23/05/2024

The Story of Locks by Application Issues


Initial Situation

Let’s take a look at the load time on the 20th of April. Right away, we notice that while the query load time typically varies between 12 and 15 seconds per snapshot, there is a notable spike to over 2,000 seconds per snapshot during certain periods.

Such an anomaly could severely impact the overall performance of the database. The extended duration of query processing suggested that the system was indicative of a deeper, possibly systemic issue. This initial discovery called for a more detailed examination into the causes of these delays, guiding the troubleshooting process towards specific performance bottlenecks.
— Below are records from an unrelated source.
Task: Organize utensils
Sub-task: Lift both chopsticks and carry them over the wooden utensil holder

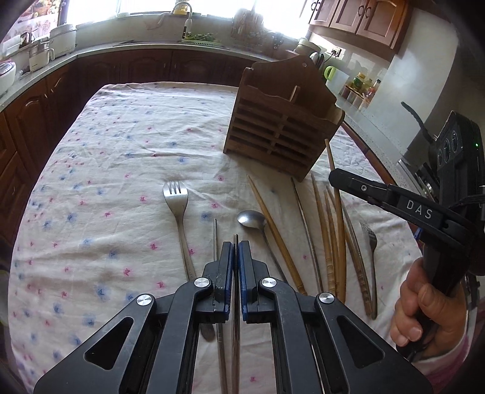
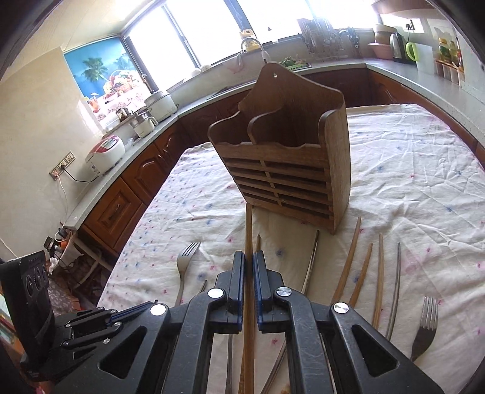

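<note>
Two pieces lifted so far, left gripper (image 1: pixel 235 257) pinching a metal chopstick (image 1: pixel 235 303), right gripper (image 2: pixel 248 266) pinching a wooden chopstick (image 2: pixel 248 230); wooden holder (image 2: pixel 285 169) apparently unfilled, forks, spoon (image 1: pixel 251 219), remaining chopsticks lying on tablecloth (image 1: pixel 121 157).

You're working in strong daylight from the windows (image 2: pixel 212 33) at the back, which blow out to pure white in both views and wash out the dish rack (image 1: pixel 251 27) in front of them. The cloth-covered worktop (image 1: pixel 121 151) is evenly bright, with only soft, short shadows under the wooden holder (image 2: pixel 291 169). Fisheye bending curves the counter edges, and dark vignetting eats every corner. Your close fingers (image 1: pixel 225 272) look sharp; far counters soften slightly.
</note>
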Available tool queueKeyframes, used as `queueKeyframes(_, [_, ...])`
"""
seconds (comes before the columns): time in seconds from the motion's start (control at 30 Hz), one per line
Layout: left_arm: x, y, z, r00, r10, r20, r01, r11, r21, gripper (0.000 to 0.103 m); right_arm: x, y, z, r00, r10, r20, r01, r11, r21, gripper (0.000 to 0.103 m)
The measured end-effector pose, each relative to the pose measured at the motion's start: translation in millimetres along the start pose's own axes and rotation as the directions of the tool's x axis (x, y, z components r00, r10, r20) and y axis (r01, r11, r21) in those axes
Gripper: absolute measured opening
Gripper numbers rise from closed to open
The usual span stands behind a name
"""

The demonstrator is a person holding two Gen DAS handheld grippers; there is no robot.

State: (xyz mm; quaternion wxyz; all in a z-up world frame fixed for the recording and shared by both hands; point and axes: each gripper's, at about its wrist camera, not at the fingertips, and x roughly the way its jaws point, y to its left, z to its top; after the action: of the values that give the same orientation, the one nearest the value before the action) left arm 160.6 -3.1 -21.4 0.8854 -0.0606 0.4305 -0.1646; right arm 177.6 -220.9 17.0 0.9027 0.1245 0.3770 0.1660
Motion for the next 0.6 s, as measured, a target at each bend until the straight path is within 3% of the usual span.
queueKeyframes(0.6, [-76.4,-7.7,22.2,0.980,-0.062,0.190,0.060,0.998,0.015,0.003,-72.7,19.1,7.4,0.987,0.037,0.156,-0.034,0.999,-0.020,0.006])
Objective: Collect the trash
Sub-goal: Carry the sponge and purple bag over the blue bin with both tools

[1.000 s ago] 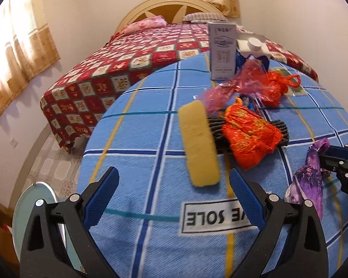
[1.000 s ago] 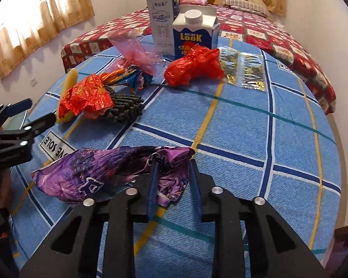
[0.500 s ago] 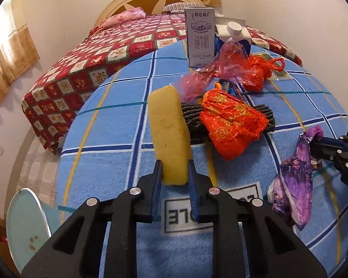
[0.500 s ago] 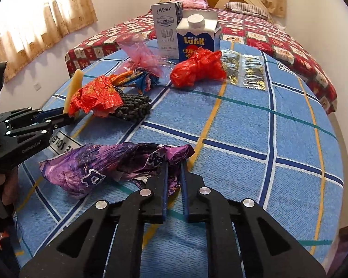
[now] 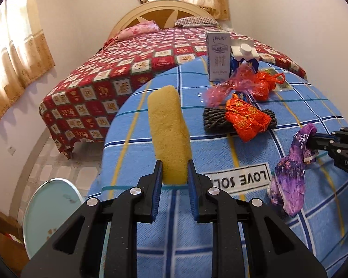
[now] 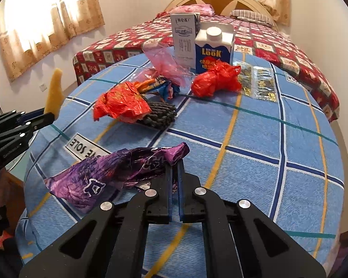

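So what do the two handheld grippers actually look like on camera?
Both match: the left gripper and right gripper have matte black plastic linkage arms with triangular cutouts, silver round pivot bolts, and flat jaws lined with ribbed blue pads. Small pale lettering marks the sides. No cables or sleeves show.

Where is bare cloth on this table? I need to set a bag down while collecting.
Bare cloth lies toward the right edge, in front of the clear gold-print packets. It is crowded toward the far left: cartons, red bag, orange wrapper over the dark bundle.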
On the Way to Identify the Problem

With the anomalies identified, the next logical step was to look for a possible correlation of locks by application issues with executions, disc reads, buffer writes, and so on. But only after examining the lock statistics, a pattern is clear—there is a significant overlap between the moments when query durations increase and when locking issues intensify.

Detailed Lock Analysis

To begin a thorough analysis, we are heading to the lock history tab, which records all lock events on a specific day. This section is meant to provide us with a chronology of events. We click on individual points within the timeline to access comprehensive data about each lock event.
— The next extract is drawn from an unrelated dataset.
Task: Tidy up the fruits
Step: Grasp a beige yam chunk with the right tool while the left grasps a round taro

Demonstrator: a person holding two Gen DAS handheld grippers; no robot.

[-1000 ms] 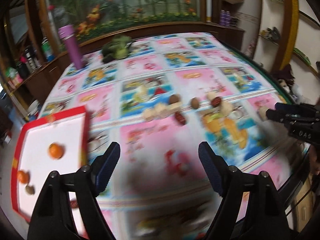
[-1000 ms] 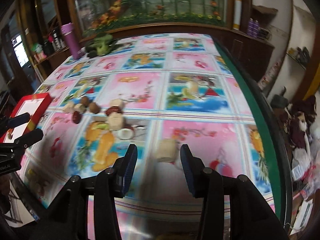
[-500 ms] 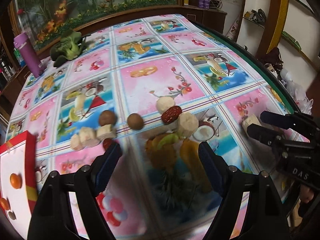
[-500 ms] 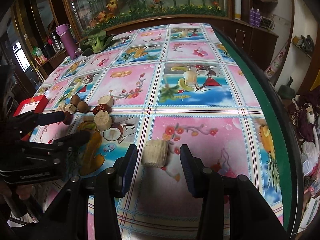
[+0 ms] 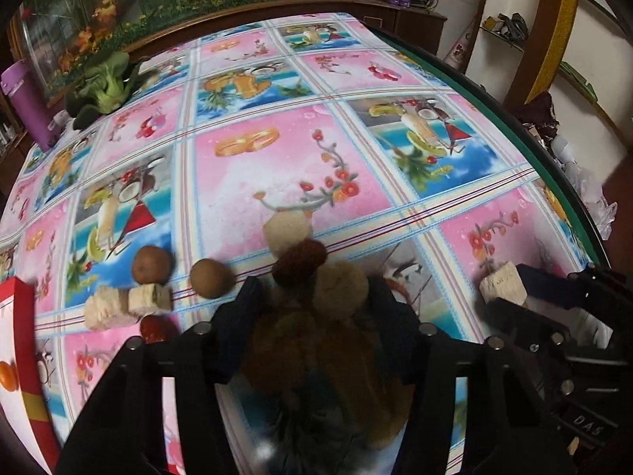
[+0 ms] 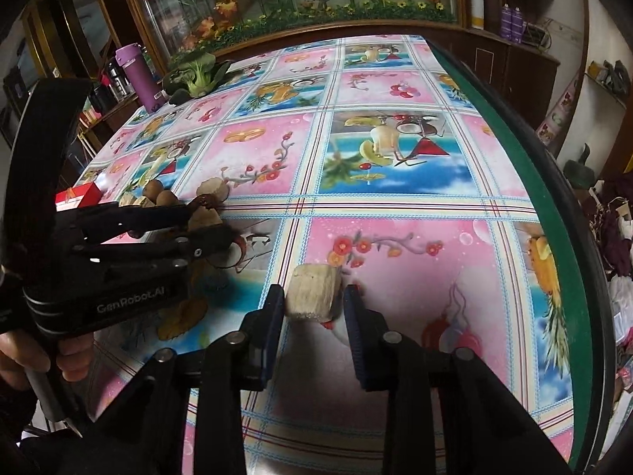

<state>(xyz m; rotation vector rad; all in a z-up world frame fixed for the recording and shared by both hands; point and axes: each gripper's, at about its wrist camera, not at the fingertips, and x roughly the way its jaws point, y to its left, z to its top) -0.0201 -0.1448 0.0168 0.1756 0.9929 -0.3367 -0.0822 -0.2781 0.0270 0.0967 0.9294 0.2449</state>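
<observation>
Both sets of jaws are closing: the left gripper point(image 5: 312, 297) around a pale banana chunk point(image 5: 342, 283), the right gripper point(image 6: 314, 303) around another pale chunk point(image 6: 312, 293), seemingly unpinched.

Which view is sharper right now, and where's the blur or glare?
Right wrist view: sharper, the pale chunk between the closing right gripper crisp; fisheye bends the table edge. Left wrist view: softer, the pieces between the closing left gripper smeared and shadowed, a small glare spot at the bottom.
</observation>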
How we’re going to go about analyzing the Day’s Lock Events:

  • Accessing Detailed Information: By selecting a particular point on the timeline, we are presented with more details regarding each lock event. This includes the time the lock occurred, its duration, and the specific elements of the database it affected.
  • Examination of Locked and Waiting Sessions: The highlights are not only the sessions that are actively holding locks but also on those that are in a waiting state due to these locks. For each session, we see a display of critical data such as session ID, status (active, waiting, sleeping), and the exact start time of the transaction.
  • Analysis of Wait Times: An essential feature of the lock history tab is its ability to show the duration for which sessions have been waiting due to locks by application issues. This is particularly useful for identifying sessions that are causing significant delays, providing clear targets for further investigation or immediate action.

Session Analysis

The session in question was consistently marked as ‘sleeping’ across multiple snapshots. This status indicates that while the session was connected and a transaction was initiated, no active queries were being executed for extended periods. The session began a transaction at 11:55 AM but showed no activity for 257 seconds in the initial observation. Subsequent snapshots indicated that this inactivity continued, with the session still failing to execute any queries. This prolonged inactivity held up resources while also blocking other transactions, leading to increased wait times for other sessions.

Root Cause Analysis

The analysis reveals that the user application did not adequately manage its transactions. The sleeping state of the transaction indicated that it was initiated but not actively processed either due to a lack of queries being executed or the absence of transaction finalization commands like commit or rollback. This improper transaction management suggests that the application might lack robust error handling or transaction timeout policies that could preemptively avoid prolonged inactivity.

System Impact

Improper transaction handling can lead to several issues within a database environment, primarily through the creation of unreleased locks. In the case in question, the application’s failure to properly manage transaction states resulted in unnecessary Locks by application on resources that were not in active use. This caused the blocking of other transactions and degrading overall system performance. This situation was exacerbated during peak load times, when the compounding effect of multiple inefficient transactions slowed down operations.

Strategies for Mitigation

There’s a lot to be done in order to prevent such situations in the future:

  • Implement Query Optimization: Review and optimize slow-running queries. Use indexing strategies and optimize SQL queries to reduce execution time and resource locking.
  • Adjust Lock Timeout Settings: Set appropriate timeout settings for transactions to prevent long wait times. This can help in automatically terminating transactions that are causing locks if they exceed a certain time threshold.
  • Introduce Load Balancing: Distribute database load across multiple servers or instances. This will help mitigate the impact of heavy queries and reduce the occurrence of locks during peak times.
  • Concurrency Control Mechanisms: Implement advanced concurrency control mechanisms. Solutions such as optimistic concurrency or row versioning help manage data consistency without heavy locking.
  • Regular Performance Monitoring: Utilize tools like DBPLUS PERFORMANCE MONITOR more frequently. They are indispensable to identify performance bottlenecks early and take proactive measures before they affect system performance.